> [What you need to do]:
After reading the listing below, copy it out exactly.

> [The data]:
******************************
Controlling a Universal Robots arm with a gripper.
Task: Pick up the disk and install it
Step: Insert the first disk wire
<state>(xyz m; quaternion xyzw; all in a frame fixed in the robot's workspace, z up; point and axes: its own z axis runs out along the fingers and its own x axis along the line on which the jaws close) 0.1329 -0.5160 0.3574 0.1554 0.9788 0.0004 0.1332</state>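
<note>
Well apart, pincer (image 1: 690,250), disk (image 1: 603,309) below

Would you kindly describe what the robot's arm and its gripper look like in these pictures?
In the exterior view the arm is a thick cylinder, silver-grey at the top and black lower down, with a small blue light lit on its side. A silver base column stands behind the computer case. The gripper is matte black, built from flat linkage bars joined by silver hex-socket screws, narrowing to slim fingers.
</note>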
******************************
> [Response]:
Controlling a Universal Robots arm with a gripper.
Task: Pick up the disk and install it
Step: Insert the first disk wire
<state>(xyz m; quaternion xyzw; all in a frame fixed in the robot's workspace, z up; point and axes: its own z axis runs out along the fingers and its own x axis along the line on which the jaws close) 0.1329 -0.5160 0.3574 0.1554 0.9788 0.0004 0.1332</state>
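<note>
Well apart, pincer (image 1: 690,250), disk (image 1: 603,309) below

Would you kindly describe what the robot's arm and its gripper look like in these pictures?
In the exterior view the arm is a thick cylinder, silver-grey at the top and black lower down, with a small blue light lit on its side. A silver base column stands behind the computer case. The gripper is matte black, built from flat linkage bars joined by silver hex-socket screws, narrowing to slim fingers.
</note>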

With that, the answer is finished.